The Merchants Payments Coalition said recently that if the European Commission passes a proposal to cap credit and debit swipe fees, the cost difference between swiping a card in the U.S. and in Europe will be even higher.
The European Commission has proposed to cap credit card interchange fees at 0.3 percent and debit swipe fees at 0.2 percent for EU member states. The MPC said the U.S. should follow the EU’s lead.
“Credit card companies and their issuing banks are ripping off not only merchants but consumers as well with swipe fees eight times higher in the United States than in Europe and other countries,” the coalition said. “The sad truth is the credit card industry is charging more in the U.S. simply because they are allowed to price-fix the fees here.”
The MPC said credit card swipe fees are the second highest expense for merchants, adding that slim profit margins make it nearly impossible for merchants to absorb the expense.

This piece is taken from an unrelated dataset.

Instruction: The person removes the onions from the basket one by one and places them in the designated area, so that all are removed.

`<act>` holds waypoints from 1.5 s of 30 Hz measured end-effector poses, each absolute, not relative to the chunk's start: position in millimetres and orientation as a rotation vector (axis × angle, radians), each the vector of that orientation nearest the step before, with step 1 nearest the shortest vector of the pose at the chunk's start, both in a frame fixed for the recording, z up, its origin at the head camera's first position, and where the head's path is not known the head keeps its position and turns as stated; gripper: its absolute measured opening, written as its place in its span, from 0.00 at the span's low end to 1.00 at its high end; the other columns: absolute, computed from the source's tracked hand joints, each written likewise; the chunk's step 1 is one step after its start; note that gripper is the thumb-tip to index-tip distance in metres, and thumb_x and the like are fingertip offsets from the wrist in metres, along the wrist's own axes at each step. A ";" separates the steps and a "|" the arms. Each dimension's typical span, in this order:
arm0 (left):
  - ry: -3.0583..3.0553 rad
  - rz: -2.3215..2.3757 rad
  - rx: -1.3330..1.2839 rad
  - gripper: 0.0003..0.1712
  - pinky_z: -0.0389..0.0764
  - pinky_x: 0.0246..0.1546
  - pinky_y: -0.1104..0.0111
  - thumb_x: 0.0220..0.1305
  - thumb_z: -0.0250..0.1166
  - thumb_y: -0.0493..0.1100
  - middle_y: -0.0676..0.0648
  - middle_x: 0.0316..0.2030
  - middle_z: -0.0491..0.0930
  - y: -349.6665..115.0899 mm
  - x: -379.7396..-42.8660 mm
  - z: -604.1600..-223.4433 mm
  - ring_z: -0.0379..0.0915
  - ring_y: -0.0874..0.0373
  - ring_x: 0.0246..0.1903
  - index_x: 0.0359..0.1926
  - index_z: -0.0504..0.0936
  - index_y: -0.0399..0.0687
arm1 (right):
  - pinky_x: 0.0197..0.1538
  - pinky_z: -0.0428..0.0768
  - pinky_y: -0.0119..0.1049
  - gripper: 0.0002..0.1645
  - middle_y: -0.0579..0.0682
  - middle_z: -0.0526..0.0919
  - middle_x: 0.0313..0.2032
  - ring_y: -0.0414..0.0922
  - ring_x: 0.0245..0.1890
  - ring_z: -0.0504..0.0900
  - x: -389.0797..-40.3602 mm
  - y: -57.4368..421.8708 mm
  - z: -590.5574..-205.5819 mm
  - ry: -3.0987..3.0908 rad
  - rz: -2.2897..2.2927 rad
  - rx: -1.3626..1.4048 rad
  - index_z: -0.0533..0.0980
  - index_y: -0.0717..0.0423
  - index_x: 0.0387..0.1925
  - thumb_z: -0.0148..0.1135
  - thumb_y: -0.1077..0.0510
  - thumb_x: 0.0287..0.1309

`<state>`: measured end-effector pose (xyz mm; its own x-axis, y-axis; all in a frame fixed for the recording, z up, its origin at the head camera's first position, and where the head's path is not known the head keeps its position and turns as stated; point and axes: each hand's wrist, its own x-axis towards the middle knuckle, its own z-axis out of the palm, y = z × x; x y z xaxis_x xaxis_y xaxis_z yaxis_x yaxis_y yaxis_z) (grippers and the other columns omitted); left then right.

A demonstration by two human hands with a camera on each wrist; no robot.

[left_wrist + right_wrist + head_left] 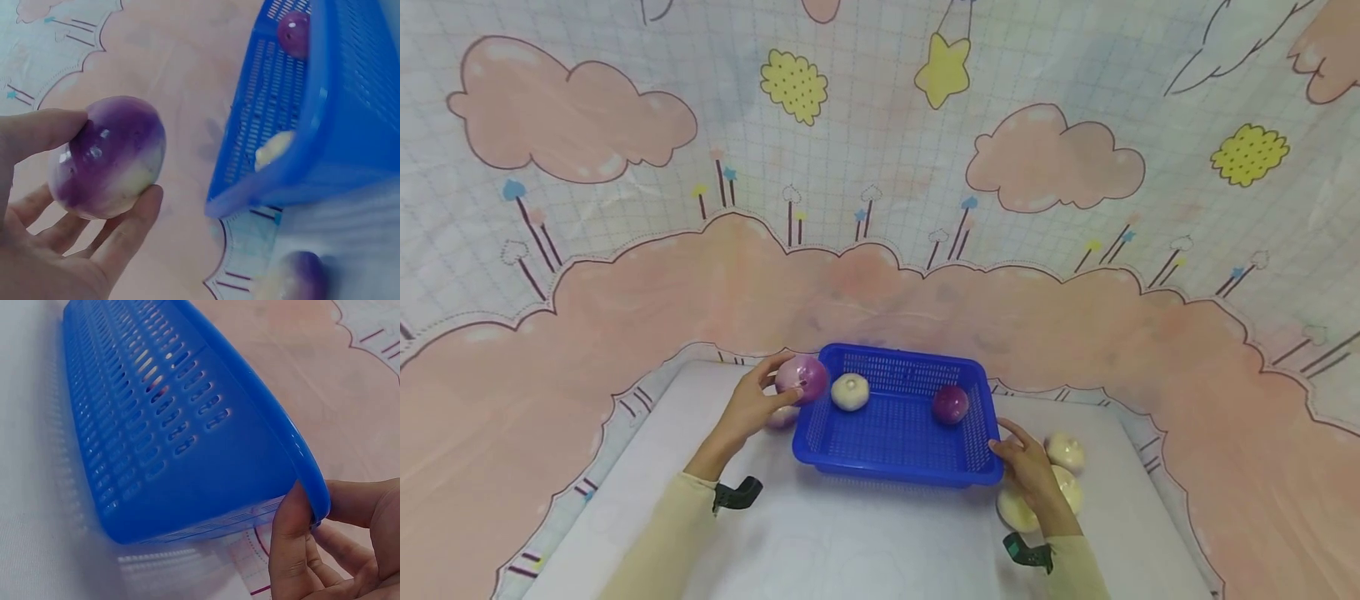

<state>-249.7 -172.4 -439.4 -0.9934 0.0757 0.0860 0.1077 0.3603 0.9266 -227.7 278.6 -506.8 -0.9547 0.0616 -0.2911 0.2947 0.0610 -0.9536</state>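
- Left hand [754, 403]: fingers curled round purple-and-white onion [807, 375], near left end of blue basket [887, 474].
- Right hand [1028, 468]: thumb and fingers pinch basket's right rim.
- Inside basket: white bulb [850, 393] left, dark purple onion [951, 405] right.

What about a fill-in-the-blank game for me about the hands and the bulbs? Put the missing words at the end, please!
1. The basket is coloured ____.
2. One pale bulb and one purple bulb make ____ bulbs inside it.
3. The left hand holds a purple-and-pale bulb, while the right hand grips the rim of the ____.

Missing words: blue; two; basket.
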 end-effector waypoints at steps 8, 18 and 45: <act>-2.530 -1.728 -0.073 0.38 0.66 0.62 0.36 0.62 0.69 0.44 0.39 0.71 0.62 -194.0 -236.3 -448.5 0.58 0.36 0.70 0.71 0.64 0.49 | 0.31 0.75 0.27 0.35 0.43 0.74 0.32 0.38 0.29 0.75 -227.7 279.4 -507.2 2.160 -1.995 0.372 0.61 0.50 0.72 0.58 0.60 0.66; -2.534 -1.640 -0.068 0.36 0.70 0.60 0.37 0.60 0.69 0.39 0.34 0.68 0.66 -215.0 -228.8 -473.2 0.60 0.32 0.68 0.68 0.66 0.43 | 0.32 0.77 0.28 0.35 0.43 0.75 0.32 0.37 0.30 0.77 -228.3 280.0 -508.3 2.112 -2.020 0.370 0.59 0.49 0.73 0.58 0.61 0.67; -2.725 -1.114 -0.105 0.34 0.71 0.57 0.39 0.48 0.68 0.30 0.26 0.56 0.75 -229.9 -220.2 -527.8 0.72 0.29 0.56 0.60 0.72 0.32 | 0.31 0.75 0.28 0.34 0.42 0.76 0.32 0.38 0.30 0.76 -225.9 279.2 -512.4 2.136 -2.009 0.370 0.61 0.46 0.72 0.58 0.60 0.67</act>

“Consequently, some portion of the fees is passed down to consumers who end up paying more for goods and services, even if they pay by cash or check,” the coalition said. “Swipe fees have tripled in the U.S. in the past ten years, generating around $50 billion in fees for banks annually, when the actual cost of card transactions has been falling due to technological advances. Meanwhile, Visa and MasterCard control 80 percent of the marketplace and are allowed to set the fees in secret with no accountability for competitiveness and transparency.”